While the US Export-Import Bank also finances critical-minerals projects to supply US manufacturers, there remains a project financing gap that is often filled by China, with resultant supply chains potentially triggering the Foreign Entities of Concern provisions of the US Inflation Reduction Act and severely restricting market access in the US.

The DFC has, however, extended concessional loan funding for the Australian-operated Balama graphite mine in Mozambique, while the  in the US, operated by the same Australian company, has received loan funding from the US Department of Energy.

Meanwhile, Australia’s incentives do not always fully align with partners’ measures and, at times, work at cross-purposes. Export Finance Australia’s loan funding for critical-minerals production is restricted to domestic projects only; for example, a graphite refinery in Western Australia is being funded, but Australian-operated graphite mines in Tanzania, which will supply the refinery, are currently ineligible for support.

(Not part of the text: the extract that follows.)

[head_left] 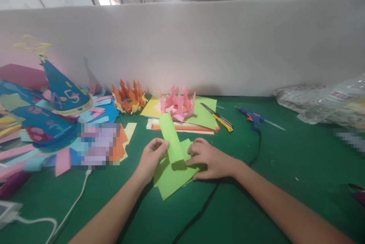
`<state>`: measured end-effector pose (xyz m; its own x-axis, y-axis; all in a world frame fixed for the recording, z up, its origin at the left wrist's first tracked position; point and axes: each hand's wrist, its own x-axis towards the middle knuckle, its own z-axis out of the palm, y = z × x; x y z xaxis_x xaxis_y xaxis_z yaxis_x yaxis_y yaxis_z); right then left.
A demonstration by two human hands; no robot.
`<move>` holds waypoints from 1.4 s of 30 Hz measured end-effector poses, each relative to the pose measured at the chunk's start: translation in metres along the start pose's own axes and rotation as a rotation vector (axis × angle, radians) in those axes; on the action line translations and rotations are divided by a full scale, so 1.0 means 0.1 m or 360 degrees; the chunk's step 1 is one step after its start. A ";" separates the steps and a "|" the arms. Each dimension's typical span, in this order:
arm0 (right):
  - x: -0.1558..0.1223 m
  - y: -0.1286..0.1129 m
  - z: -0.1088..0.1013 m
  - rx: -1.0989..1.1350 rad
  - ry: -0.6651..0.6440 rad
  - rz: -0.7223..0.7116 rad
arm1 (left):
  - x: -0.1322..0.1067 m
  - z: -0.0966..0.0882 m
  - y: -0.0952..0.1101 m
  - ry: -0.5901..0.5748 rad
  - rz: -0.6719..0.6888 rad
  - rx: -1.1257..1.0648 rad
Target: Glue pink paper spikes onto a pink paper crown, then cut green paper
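Note:
A light green sheet of paper (pixel 172 137), curled over into a loose flat roll, stands out in the middle. My left hand (pixel 154 156) pinches its left edge between thumb and fingers. Under it lie several light green paper pieces (pixel 173 185) on the table. To the right of the roll, my right hand (pixel 209 158) rests with fingers apart and bent, fingertips touching the green paper near the roll's lower end. Just beyond, a pink paper crown (pixel 177 103) sits on a stack of coloured paper (pixel 207 107).
A yellow utility knife (pixel 225 122) has its blade out. Right of it lies a blue glue gun (pixel 252 118) with a trailing black cord. Leftward are an orange paper crown (pixel 129 97), blue cone hats (pixel 64 90), paper strips and a white cable (pixel 81 190). A plastic bottle (pixel 330 99) lies far right.

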<state>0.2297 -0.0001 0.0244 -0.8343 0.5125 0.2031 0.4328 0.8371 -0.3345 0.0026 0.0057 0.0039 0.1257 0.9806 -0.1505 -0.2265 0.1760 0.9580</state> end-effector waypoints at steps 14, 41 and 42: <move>0.03 -0.14 0.03 -0.0489 -0.0237 0.0081 | 0.02 -0.03 0.01 0.0016 0.0005 -0.0063; 0.08 -0.07 -0.05 0.0732 0.0049 0.0834 | -0.02 0.06 0.05 -0.0012 0.0083 0.0273; 0.09 -0.05 -0.03 0.0903 0.0194 0.0936 | -0.03 0.06 0.05 -0.0023 0.0099 0.0242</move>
<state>0.2206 0.0006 0.0305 -0.4680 0.8815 -0.0627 0.5217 0.2184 -0.8247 0.0074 0.0034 0.0105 0.1300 0.9877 -0.0872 -0.0858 0.0988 0.9914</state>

It remains to be seen how the road map to be developed under the recently signed critical-minerals agreement between the European Union and Australia and how the EU’s new Critical Raw Materials Act will result in harmonised policies and activities domestically and in third countries.

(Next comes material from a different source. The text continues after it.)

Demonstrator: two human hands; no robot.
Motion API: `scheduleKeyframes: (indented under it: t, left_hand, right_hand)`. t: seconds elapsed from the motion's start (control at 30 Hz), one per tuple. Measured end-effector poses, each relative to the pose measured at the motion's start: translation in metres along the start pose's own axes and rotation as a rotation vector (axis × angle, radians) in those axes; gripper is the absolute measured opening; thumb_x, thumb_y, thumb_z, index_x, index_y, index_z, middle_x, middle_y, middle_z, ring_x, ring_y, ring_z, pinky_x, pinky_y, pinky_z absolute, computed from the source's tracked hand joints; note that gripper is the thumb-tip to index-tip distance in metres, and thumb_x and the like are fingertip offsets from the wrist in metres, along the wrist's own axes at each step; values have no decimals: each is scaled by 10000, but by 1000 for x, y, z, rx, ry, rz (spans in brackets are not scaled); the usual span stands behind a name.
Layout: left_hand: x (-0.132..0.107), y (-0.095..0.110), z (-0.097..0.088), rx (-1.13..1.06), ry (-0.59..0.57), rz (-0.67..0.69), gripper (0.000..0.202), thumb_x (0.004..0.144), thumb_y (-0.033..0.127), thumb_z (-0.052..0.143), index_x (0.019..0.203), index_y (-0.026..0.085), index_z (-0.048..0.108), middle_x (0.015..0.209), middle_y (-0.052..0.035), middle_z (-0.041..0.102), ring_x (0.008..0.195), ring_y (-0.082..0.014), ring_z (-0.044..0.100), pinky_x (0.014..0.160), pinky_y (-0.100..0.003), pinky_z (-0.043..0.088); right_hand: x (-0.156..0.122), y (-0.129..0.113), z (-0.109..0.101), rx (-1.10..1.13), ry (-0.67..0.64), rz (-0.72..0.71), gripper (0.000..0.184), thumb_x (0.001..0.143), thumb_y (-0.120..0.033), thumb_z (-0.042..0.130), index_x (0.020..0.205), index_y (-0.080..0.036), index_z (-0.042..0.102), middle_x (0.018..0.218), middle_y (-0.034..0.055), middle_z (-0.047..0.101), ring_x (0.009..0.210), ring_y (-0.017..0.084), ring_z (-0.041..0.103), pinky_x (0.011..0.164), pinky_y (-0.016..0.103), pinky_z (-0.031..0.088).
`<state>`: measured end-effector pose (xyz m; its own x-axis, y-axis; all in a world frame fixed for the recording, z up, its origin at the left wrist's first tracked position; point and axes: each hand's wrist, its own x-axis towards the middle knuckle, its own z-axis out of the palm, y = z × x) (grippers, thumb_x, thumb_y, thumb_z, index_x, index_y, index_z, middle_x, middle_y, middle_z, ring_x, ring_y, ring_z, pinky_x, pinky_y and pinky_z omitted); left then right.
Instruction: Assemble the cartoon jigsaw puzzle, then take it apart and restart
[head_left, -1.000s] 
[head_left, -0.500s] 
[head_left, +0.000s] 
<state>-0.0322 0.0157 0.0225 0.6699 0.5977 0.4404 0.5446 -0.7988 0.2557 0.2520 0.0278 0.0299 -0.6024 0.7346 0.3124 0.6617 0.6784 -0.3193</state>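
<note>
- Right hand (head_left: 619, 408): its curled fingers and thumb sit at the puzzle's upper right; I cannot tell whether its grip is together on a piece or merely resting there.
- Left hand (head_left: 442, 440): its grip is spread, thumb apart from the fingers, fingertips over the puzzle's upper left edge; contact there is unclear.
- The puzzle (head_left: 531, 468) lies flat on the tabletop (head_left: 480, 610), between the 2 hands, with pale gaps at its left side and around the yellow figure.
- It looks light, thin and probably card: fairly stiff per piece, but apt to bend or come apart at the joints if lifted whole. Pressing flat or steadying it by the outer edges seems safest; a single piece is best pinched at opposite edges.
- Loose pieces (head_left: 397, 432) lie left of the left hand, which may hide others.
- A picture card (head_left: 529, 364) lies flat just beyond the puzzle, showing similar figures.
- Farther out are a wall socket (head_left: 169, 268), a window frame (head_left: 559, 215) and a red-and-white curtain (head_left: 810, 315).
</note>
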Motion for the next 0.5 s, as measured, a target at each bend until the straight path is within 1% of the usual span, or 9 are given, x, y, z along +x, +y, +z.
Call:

Partner policy initiatives may have strict incentive eligibility criteria. For example, the US Inflation Reduction Act has strict equity criteria for companies and projects seeking to qualify for assistance and tariff concessions. Of course, Australian incentives and measures should focus on providing developers with flexibility to implement the best arrangements for their projects. However, Australian policymakers ought to look for opportunities for companies to access the commercial and economic benefits of partner incentives, especially when they could optimise economic and security outcomes. Coordinated Japanese, Australian and US funding support for different components of the Lynas Rare Earths supply chain is a prime example of how that can be achieved.

Australia and its partners have mutually committed to developing both secure and sustainable critical-minerals supply chains. However, there remains a notable absence of universally agreed-upon standards, particularly concerning sustainability practices. Harmonised policy efforts are needed to establish and maintain norms that uphold environmental stewardship, social responsibility and good governance across all stages of supply chains.

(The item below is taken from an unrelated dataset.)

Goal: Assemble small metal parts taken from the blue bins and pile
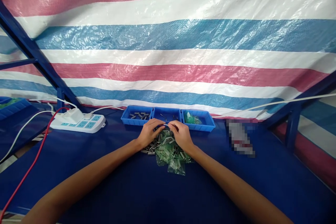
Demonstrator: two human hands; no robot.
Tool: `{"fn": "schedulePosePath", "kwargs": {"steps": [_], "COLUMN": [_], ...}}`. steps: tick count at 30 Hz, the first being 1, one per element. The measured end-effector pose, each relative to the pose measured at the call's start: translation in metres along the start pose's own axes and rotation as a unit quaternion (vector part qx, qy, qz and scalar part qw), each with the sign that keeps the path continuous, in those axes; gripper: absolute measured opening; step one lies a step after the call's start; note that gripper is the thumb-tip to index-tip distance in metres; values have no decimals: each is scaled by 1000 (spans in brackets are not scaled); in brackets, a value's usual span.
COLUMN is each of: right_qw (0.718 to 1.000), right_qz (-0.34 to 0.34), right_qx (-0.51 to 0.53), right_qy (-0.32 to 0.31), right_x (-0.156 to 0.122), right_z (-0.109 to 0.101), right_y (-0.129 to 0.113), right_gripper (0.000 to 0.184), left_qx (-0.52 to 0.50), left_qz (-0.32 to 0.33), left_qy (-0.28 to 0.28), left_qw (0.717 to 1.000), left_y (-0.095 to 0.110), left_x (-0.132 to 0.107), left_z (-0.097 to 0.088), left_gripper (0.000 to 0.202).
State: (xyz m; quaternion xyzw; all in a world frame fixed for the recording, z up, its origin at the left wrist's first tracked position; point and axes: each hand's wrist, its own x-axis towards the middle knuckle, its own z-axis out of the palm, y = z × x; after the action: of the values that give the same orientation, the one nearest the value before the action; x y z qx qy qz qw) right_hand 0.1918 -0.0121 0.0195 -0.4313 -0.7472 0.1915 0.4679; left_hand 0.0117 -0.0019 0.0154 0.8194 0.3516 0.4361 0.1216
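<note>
My left hand (151,133) and my right hand (181,134) meet over a pile, fingertips pinched close together. Between them shows a small, pale, slim piece (166,124), too small to name, which both hands appear to grip. Under my hands lie small clear green-tinted bags (165,152) with metal pieces inside. Loose grey metal pieces (151,153) are heaped by my left hand. Just beyond stand three blue bins: the left bin (133,121) has short grey cylinders, the middle bin (168,109) a few thin pieces, and the right bin (210,126) green-tinted bags.
A white power strip (90,126) with a plug sits at the left, with white cables and a red cable (39,150) near it. A blurred-out item (240,138) lies at the right. Behind the blue table (147,196) hangs a striped plastic sheet (183,35) on blue frame bars.
</note>
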Motion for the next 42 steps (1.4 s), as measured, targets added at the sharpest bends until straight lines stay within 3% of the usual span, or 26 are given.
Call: {"fn": "schedulePosePath", "kwargs": {"steps": [8,23,42], "right_qw": [999,1000,999], "right_qz": [4,-6,-24], "right_qx": [-6,4,-37], "right_qy": [-37,0,-17], "right_x": [-5,-13,-13], "right_z": [0,2,1], "right_y": [0,1,-2], "right_gripper": [28,25,32], "left_qx": [-51,-23,-33], "left_qz": [18,4,2], "left_qy": [1,20,25], "left_qw": [999,1000,999], "left_y": [-1,0,-3], "left_x": [-3,-2,-3], "left_z": [1,-1,0], "left_gripper": [18,24,25]}}
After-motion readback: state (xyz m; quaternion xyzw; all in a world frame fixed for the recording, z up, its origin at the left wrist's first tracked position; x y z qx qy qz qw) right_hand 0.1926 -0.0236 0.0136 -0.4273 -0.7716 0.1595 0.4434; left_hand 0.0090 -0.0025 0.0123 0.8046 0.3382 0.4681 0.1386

Australia can adopt several strategic approaches to enhance alignment with international supply-chain objectives.

First, as a prominent player in global mining, Australia has an opportunity to spearhead the adoption of comprehensive sustainability standards for supply chains. Supporting and endorsing standards, such as those being developed through the industry-led Consolidated Mining Standard Initiative, can position Australia as a leader in responsible resource production at home and abroad.

Second, Australia should overhaul its policies in order to support unequivocally a diverse global network of end-to-end friendshored supply chains, originating in Australia and elsewhere.

Third, Australia should encourage its supply-chain partners to implement coherent finance mechanisms, adjust its own to harmonise with them, and incentivise corporate equity and finance structures that comply.

Geopolitical uncertainty and an increasing greying of the line between security and trade ensure that secure and resilient supply chains, especially for commodities such as critical minerals, will only increase in importance. Harmonising Australian critical-minerals policies and those of its supply-chain partners is not merely a matter of alignment but a strategic imperative.